- [AIM OF THE TASK]:
Using the entries that follow, transcribe only the lines from the line with "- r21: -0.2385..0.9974" to the line with "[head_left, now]", both included, exactly as they stand and without pictures.
◇ ◇ ◇ ◇
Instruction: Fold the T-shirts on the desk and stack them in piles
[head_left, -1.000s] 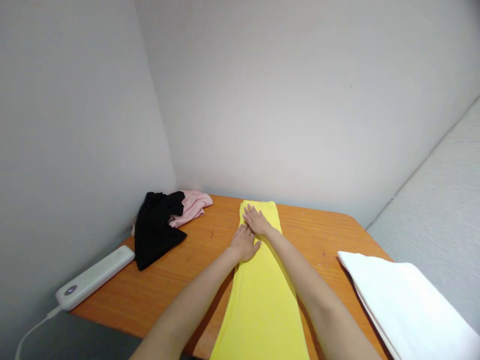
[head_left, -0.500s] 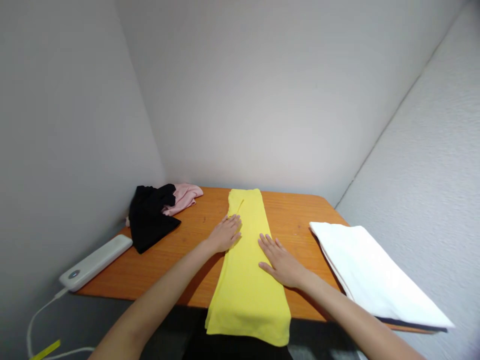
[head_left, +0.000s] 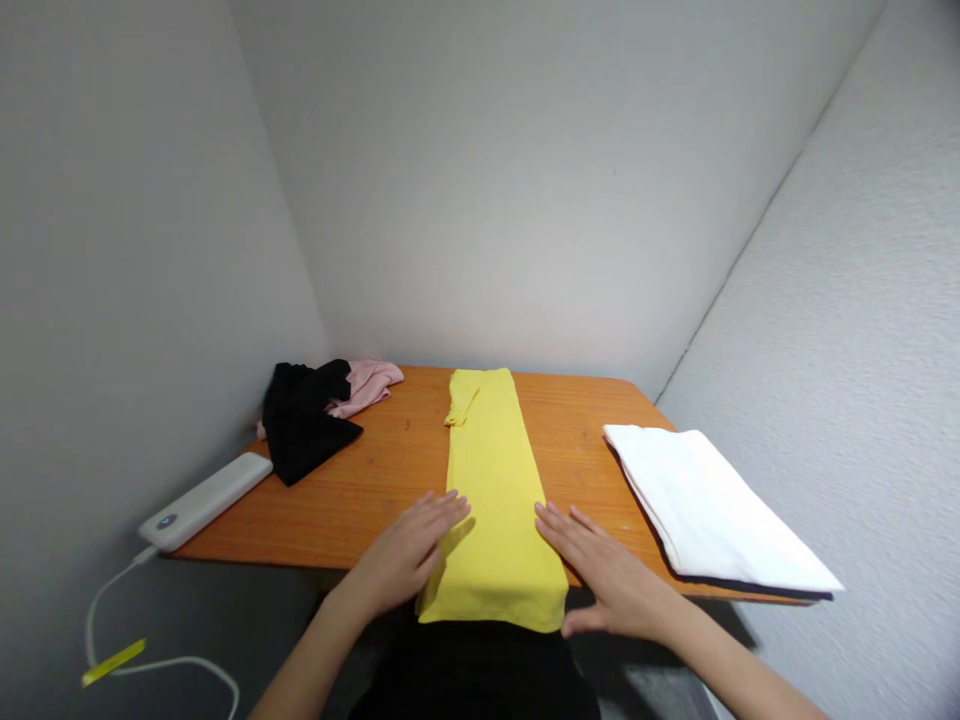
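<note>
The left hand [head_left: 405, 555] and right hand [head_left: 611, 580] had their fingers outstretched, ungripped, at either side of a yellow cloth [head_left: 493, 480]. It lay lengthwise on the wooden surface [head_left: 397, 465], its near end overhanging the edge. Pale walls [head_left: 465, 200] enclosed the back and sides. Folded white fabric [head_left: 720, 510] lay rightward; black [head_left: 307, 425] and pink garments [head_left: 371, 385] and a corded white device [head_left: 214, 500] crowded the left.

Bare forearms [head_left: 712, 652], plain black clothing [head_left: 476, 672].
</note>
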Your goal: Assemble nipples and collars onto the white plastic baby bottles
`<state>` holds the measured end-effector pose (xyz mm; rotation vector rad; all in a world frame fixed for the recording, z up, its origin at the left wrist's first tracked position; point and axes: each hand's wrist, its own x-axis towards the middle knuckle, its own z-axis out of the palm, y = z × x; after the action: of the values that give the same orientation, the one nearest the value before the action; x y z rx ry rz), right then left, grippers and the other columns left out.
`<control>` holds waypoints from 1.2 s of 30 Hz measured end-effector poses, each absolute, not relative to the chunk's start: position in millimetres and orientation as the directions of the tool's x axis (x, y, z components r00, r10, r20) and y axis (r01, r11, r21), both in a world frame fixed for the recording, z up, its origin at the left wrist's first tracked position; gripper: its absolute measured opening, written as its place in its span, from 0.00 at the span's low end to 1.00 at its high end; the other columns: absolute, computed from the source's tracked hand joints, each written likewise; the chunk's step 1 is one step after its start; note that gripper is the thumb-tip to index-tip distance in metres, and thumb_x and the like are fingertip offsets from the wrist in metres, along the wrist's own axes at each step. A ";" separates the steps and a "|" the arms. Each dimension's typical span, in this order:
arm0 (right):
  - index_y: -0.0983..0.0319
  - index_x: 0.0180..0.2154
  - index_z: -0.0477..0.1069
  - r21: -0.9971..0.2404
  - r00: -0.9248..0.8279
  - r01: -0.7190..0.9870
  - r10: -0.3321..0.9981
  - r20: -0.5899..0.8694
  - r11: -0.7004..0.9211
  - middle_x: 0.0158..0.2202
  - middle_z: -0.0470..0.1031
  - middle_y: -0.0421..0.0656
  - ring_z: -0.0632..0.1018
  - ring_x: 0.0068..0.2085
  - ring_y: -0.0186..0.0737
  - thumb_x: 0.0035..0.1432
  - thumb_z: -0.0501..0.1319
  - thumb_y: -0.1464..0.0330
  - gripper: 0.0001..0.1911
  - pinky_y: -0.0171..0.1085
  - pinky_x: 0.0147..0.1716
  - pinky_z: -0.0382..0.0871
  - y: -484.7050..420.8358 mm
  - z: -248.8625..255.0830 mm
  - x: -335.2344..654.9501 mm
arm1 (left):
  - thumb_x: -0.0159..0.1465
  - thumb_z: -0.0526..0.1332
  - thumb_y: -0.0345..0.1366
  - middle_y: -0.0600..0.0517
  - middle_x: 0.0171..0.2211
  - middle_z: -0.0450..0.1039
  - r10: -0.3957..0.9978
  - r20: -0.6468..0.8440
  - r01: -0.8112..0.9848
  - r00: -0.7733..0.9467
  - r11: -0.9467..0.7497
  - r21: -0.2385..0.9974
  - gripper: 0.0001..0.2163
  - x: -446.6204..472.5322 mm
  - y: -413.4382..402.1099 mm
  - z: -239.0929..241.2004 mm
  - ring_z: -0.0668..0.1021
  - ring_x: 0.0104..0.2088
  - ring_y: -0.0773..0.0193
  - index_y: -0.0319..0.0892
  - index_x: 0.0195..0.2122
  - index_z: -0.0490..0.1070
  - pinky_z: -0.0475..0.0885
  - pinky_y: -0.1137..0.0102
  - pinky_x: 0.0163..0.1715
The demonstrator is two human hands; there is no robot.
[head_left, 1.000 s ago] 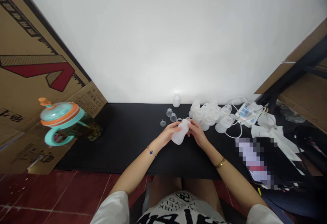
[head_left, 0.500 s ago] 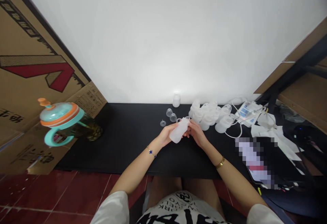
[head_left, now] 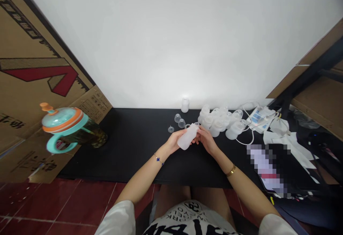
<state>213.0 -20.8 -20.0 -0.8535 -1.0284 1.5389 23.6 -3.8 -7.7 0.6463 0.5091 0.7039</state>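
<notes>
Gripping one frosted white bottle [head_left: 187, 137] with both hands, just above the black surface [head_left: 134, 138], near its middle, in front of the person. Bottle is tilted, base toward the lower left, neck end toward the upper right. Left hand [head_left: 174, 141]: fingers wrapped around the bottle's left side, grasping it. Right hand [head_left: 208, 141]: fingers curled at the neck end, also on the bottle; exact fingertip contact partly hidden, cannot tell what else they pinch. Blue-charm bracelet [head_left: 158, 159] on left wrist, gold bracelet [head_left: 231, 170] on right.

Beyond the left hand: two clear dome caps [head_left: 181, 123] side by side, plus a small clear disc-shaped part [head_left: 170, 129], flat on the surface. Farther back, near the white wall [head_left: 171, 42], one uncapped-looking bottle stands upright, apart from the others. Right of the hands: group of frosted bottles [head_left: 215, 130] with clear caps, standing close together.

Far right: white power strip [head_left: 260, 118] with white cable [head_left: 253, 138], crumpled white paper [head_left: 280, 138], pixelated device [head_left: 268, 170]. Far left: large drink jug [head_left: 68, 122], turquoise handle and lid, orange trim, dark contents, in front of a printed cardboard box [head_left: 34, 49]. Red tile floor [head_left: 69, 199] below.
</notes>
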 end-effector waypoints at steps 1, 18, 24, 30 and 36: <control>0.60 0.45 0.74 -0.927 -0.196 -0.366 0.981 -0.010 -0.082 0.25 0.70 0.38 0.73 0.25 0.37 0.58 0.66 0.56 0.18 0.33 0.20 0.64 -20.6 -20.3 213.0 | 0.65 0.61 0.41 0.35 0.42 0.81 0.724 -0.211 -0.426 0.656 0.587 0.689 0.20 23.7 -3.8 -7.6 0.82 0.34 0.53 0.28 0.50 0.75 0.73 0.64 0.38; 0.61 0.43 0.74 -0.929 -0.187 -0.363 0.982 -0.002 -0.071 0.26 0.74 0.40 0.76 0.26 0.38 0.58 0.67 0.56 0.17 0.32 0.19 0.64 -17.6 -23.4 213.2 | 0.58 0.70 0.41 0.39 0.37 0.81 0.784 -0.174 -0.436 0.596 0.498 0.749 0.18 25.8 -7.2 1.6 0.81 0.33 0.56 0.30 0.43 0.78 0.73 0.66 0.39; 0.61 0.43 0.75 -0.930 -0.183 -0.358 0.983 -0.011 -0.077 0.27 0.74 0.40 0.75 0.26 0.37 0.59 0.67 0.56 0.17 0.32 0.20 0.64 -17.5 -25.2 214.3 | 0.58 0.71 0.42 0.40 0.38 0.81 0.791 -0.162 -0.415 0.591 0.469 0.780 0.20 25.7 -6.7 1.2 0.80 0.34 0.58 0.31 0.46 0.78 0.72 0.66 0.40; 0.61 0.42 0.75 -0.935 -0.163 -0.343 0.986 -0.030 -0.085 0.26 0.73 0.40 0.74 0.26 0.37 0.57 0.68 0.55 0.18 0.32 0.20 0.64 -18.1 -23.3 213.3 | 0.58 0.71 0.41 0.39 0.41 0.80 0.795 -0.157 -0.393 0.585 0.448 0.803 0.21 25.3 -7.7 -0.3 0.80 0.36 0.57 0.32 0.48 0.77 0.72 0.66 0.41; 0.61 0.43 0.75 -0.934 -0.152 -0.344 0.987 -0.041 -0.092 0.25 0.72 0.38 0.74 0.25 0.36 0.55 0.69 0.54 0.20 0.32 0.20 0.64 -19.2 -20.0 212.0 | 0.57 0.72 0.41 0.40 0.41 0.80 0.800 -0.161 -0.372 0.578 0.434 0.820 0.21 25.3 -8.6 1.8 0.80 0.35 0.58 0.33 0.48 0.77 0.72 0.67 0.39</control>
<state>212.0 -19.2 -20.0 -0.9146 -1.0045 1.5111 25.3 -8.6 1.8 0.8275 0.5950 0.7859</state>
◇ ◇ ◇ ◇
- [EXERCISE RESULT]:
  - r21: -0.2385..0.9974
  - gripper: 0.0001..0.2163
  - x: -446.6204..472.5322 mm
  - y: -413.4382..402.1099 mm
  - z: -239.0929..241.2004 mm
  - ring_z: -0.0668..0.1021
  - ring_x: 0.0104..0.2088
  - ring_y: -0.0773..0.0193
  - index_y: -0.0319..0.0892
  - index_x: 0.0195..0.2122
  - index_z: -0.0490..0.1070
  - pinky_z: -0.0475..0.0885
  - pinky_y: -0.1137..0.0102
  - pinky_x: 0.0163..0.1715
The demonstrator is two human hands; there is no robot.
[head_left, 1.000 s ago] 
[head_left, 0.500 s ago] 
[head_left, now] 

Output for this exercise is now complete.